Sub-10-fs PP, PPPC and PPPL

A commercial hollow-fibre pulse compression (HFPC) system (ICON, Imperial College) was used to generate sub-10-fs pulses from a 800 nm, 50 fs Ti:sapphire laser (Coherent Astrella, 2.5 W, 4 kHz pulse repetition rate). The 50 fs pulses, at an average power of 1.25 W (300 μJ), were coupled into a 250 µm diameter differentially-pumped hollow-core fibre (evacuated with a vacuum pump at the fibre entrance and filled with argon at 0.9 bar at the fibre exit) to spectrally broaden the pulse. The output pulses from the fibre have photon energies in the range 1.4–1.9 eV (650–900 nm). Temporal compression to sub-10-fs duration was achieved via dispersion compensation from 10 bounces off chirped mirrors (Layertec, 40 fs2 per bounce). The compressed pulses were split approximately 50/50 into two arms using a d-cut mirror. The first arm is the probe/push arm where the sub-10-fs pulse serves as the probe/push pulse and passes through a micrometre-precision delay stage (LNR50 Series Encoded, Linear, Long-travel Translation Stage, Thorlabs).

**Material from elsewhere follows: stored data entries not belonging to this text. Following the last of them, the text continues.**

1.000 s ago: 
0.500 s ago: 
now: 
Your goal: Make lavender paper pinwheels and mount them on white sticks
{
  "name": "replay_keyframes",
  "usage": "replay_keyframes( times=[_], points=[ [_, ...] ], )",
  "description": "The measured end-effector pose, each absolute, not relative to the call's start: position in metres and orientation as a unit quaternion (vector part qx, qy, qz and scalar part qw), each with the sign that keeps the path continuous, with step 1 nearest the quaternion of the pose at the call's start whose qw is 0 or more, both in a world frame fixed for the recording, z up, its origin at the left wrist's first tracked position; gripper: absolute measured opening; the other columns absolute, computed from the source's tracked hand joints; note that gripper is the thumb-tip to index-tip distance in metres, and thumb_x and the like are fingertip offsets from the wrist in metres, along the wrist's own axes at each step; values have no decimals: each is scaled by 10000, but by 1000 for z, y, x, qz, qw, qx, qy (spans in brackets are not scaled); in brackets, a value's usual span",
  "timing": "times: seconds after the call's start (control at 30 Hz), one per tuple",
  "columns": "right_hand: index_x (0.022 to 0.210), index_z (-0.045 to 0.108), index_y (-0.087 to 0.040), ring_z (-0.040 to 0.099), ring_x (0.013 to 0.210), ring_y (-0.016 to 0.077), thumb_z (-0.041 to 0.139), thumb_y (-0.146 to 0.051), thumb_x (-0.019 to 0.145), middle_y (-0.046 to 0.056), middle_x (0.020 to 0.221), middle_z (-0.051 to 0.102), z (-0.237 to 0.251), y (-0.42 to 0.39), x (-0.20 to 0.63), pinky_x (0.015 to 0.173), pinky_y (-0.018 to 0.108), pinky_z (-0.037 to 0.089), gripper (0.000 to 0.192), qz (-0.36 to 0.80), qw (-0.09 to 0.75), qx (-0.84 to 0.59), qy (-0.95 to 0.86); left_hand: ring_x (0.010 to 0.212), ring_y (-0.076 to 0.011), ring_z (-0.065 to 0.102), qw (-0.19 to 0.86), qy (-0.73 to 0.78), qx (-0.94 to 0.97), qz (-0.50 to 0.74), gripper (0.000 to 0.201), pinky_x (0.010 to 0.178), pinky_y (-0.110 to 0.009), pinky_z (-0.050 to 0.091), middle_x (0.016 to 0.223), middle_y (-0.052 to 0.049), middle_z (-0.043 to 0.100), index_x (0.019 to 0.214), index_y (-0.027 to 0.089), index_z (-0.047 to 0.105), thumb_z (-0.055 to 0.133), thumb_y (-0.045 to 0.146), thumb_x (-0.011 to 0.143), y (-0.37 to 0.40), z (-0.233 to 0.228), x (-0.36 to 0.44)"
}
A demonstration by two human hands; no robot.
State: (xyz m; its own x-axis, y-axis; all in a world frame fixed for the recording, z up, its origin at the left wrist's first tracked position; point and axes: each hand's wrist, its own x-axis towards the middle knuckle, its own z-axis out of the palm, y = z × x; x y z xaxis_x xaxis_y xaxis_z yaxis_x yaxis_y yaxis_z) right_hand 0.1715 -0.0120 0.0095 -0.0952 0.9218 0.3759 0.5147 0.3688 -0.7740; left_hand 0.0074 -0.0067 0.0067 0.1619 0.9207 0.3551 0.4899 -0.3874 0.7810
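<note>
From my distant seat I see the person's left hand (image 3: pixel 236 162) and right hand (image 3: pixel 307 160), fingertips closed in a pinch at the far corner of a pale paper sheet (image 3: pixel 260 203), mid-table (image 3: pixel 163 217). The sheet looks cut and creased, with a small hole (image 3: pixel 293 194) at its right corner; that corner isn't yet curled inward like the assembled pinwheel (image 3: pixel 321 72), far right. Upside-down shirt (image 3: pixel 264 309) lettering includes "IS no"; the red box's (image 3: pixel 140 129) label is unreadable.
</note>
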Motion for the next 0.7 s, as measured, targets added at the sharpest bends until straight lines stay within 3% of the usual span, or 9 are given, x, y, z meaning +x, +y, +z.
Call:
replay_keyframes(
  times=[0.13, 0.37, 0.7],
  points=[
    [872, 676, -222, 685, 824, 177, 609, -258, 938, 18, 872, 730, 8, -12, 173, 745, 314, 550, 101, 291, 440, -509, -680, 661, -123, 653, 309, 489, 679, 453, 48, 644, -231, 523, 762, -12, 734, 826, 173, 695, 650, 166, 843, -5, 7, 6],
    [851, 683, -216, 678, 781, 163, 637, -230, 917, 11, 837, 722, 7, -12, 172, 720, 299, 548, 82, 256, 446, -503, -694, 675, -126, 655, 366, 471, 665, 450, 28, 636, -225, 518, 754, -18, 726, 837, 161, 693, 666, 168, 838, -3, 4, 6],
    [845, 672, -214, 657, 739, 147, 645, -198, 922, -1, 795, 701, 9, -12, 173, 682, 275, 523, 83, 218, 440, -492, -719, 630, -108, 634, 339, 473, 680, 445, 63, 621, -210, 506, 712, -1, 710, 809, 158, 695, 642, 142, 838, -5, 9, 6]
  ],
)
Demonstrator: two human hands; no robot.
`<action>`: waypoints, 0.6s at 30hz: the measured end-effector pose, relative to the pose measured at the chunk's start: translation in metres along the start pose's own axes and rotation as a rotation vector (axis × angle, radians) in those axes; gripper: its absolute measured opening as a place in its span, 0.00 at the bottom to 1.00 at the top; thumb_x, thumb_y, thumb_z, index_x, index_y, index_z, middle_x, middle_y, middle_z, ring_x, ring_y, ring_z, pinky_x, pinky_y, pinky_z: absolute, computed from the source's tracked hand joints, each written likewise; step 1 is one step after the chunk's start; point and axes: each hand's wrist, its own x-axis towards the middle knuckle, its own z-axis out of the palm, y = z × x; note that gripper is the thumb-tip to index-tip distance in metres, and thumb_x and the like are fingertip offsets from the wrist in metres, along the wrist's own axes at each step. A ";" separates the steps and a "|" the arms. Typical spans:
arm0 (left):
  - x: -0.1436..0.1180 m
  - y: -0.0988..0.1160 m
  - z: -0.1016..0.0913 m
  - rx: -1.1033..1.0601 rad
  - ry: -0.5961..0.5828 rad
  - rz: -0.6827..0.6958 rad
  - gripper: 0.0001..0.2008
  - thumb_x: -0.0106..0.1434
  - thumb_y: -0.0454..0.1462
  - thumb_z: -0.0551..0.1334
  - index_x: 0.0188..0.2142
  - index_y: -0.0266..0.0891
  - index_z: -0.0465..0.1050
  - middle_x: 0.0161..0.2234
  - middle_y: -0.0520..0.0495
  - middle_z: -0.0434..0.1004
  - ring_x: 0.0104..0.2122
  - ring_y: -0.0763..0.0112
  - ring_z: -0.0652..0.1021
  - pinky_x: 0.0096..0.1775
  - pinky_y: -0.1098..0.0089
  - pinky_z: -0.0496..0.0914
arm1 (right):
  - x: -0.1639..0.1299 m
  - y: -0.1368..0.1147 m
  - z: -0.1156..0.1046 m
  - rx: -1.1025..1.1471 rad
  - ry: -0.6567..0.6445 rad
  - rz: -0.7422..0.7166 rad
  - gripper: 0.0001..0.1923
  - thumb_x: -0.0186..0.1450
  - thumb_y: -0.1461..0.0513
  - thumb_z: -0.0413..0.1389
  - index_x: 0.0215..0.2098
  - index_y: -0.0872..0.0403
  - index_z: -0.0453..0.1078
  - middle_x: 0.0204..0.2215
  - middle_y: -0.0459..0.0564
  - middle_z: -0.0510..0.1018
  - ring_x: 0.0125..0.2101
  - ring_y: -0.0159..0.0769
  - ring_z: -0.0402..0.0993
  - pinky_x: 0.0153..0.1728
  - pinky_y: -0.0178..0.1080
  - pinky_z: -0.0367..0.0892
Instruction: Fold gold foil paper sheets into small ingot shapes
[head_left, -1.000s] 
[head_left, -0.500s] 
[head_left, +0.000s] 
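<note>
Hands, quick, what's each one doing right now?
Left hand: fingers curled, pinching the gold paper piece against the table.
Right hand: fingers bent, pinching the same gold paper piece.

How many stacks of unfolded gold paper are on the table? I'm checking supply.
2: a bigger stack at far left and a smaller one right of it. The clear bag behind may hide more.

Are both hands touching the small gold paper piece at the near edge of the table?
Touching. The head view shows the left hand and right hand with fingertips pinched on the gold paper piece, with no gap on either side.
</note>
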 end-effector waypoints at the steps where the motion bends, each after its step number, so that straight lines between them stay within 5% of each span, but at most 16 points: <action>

The second arm is the pump arm where a 50 µm BBO crystal is used to generate a pump pulse centred around 3.1 eV (400 nm) using Type-I second harmonic generation. Another set of chirped mirrors (Ultrafast Innovations, 50 fs2 per bounce) was used to compensate the 400 nm beam for dispersion in the BBO crystal and the air path, resulting in sub-10-fs pump pulses. A waveplate was inserted before the d-cut mirror to ensure that the polarisation of the second harmonic was orientated correctly for the pump-chirped mirrors. The dispersion in each of the arms is independently optimised by fine tuning the amount of glass in the optical path via two sets of AR-coated glass wedges mounted on translation stages. The two beams (pump and probe/push) were then recombined using a second d-cut mirror and focused into the sample device with a f = 30 cm focusing mirror using a small angle of incidence (<5°) to minimise astigmatism. Photodetectors detected the transmitted probe pulse for PP experiments and the sample’s photoluminescence for PPPL experiments, while for PPPC experiments, the sample device was connected to a photocurrent detector (MFLI Lock-in Amplifier, Zurich Instruments Ltd.). A chopper wheel was placed either in the probe/push arm or the pump arm for PPPL/PPPC and PP experiments, respectively.

Molecular dynamics

Molecular dynamics were performed using the nonadiabatic excited state molecular dynamics (NEXMD) package. For the simulation of the absorption spectrum of the polymer, we first get the optimised geometry of the pentamer using the Austin Model 1 (AM1) semiempirical model Hamiltonian. Then we calculate a ground state trajectory, to generate the different initial geometries of the molecule. We do an AM1 ground state molecular dynamics simulation of 1 ps long at 300 K with time steps of 0.1 fs. The Langevin thermostat was used to keep the temperature constant with a friction coefficient ζ = 2.0 ps-1. These trajectories were used to collect as set of initial positions for the subsequent excited state calculation. We used 1000 different initial positions and the subsequent data shown are an average of all these trajectories.